Increasing number of countries reconsider stances on nuclear energy
17. March 2011. | 10:43
Source: Tanjug
Austria, Venezuela, France and Spain are revising safety of their nuclear plants. South Korea will continue developing atomic energy.
Austria, Venezuela, France and Spain are revising safety of their nuclear plants. South Korea will continue developing atomic energy.
The city of Vienna, in midst of the dramatic situation in Japan, plans strengthening their anti-nuclear policy and proposes a plan for abandoning nuclear energy.
Vienna's Executive City Councillor for the Environment Ulli Sima, which is the capital of Austria as well as one of nine provinces, presented her plan on Wednesday, which foresees as an emergency measure a moratorium on nuclear plants’ construction, followed by removal of all insecure reactors from the grid.
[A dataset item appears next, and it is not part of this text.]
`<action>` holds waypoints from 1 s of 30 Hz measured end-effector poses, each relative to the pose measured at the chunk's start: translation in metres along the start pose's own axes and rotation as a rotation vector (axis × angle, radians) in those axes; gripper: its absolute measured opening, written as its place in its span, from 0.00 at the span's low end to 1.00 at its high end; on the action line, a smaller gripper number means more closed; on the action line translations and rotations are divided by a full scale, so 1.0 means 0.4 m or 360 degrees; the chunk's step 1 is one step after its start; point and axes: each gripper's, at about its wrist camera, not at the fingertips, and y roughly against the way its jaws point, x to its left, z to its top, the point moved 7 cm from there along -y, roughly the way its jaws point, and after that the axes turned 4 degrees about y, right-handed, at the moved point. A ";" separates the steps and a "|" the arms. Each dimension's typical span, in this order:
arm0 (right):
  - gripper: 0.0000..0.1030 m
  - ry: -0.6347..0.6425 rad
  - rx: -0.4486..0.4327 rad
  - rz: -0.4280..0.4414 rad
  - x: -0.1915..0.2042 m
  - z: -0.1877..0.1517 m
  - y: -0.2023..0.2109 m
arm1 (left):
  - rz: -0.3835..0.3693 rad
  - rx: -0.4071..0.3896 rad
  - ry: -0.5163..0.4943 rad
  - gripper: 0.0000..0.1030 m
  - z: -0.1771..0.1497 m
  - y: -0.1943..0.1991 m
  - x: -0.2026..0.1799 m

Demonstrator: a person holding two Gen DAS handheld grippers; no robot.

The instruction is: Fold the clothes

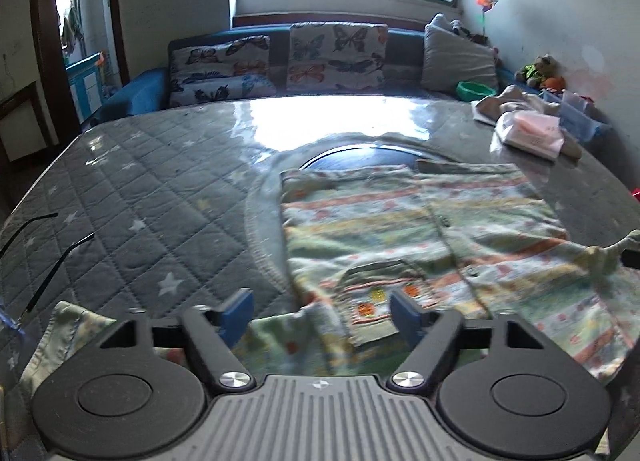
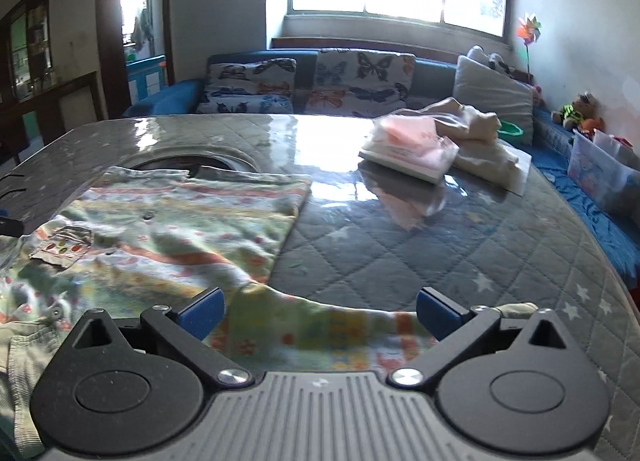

At a press conference, she pointed out that the means from the European Atomic Energy Community (Euratom), the organisation that, among other things, coordinates EU members’ safety standards for the use of atomic energy, should be redirected towards turning off the nuclear plants.
Venezuela is suspending development of a nuclear power program following the catastrophe at a nuclear complex in Japan, President Hugo Chavez said on Tuesday.
Chavez said events in Japan after last Friday's 9.0-magnitude earthquake and the tsunami that followed it showed the risks associated with nuclear power were too great, the Reuters reported.
Japan's nuclear crisis that deepened Wednesday with another fire at a quake-hit atomic power plant actuated countries all over the world to re-inspect their own nuclear plants. France and Spain have made some concrete steps in that sense.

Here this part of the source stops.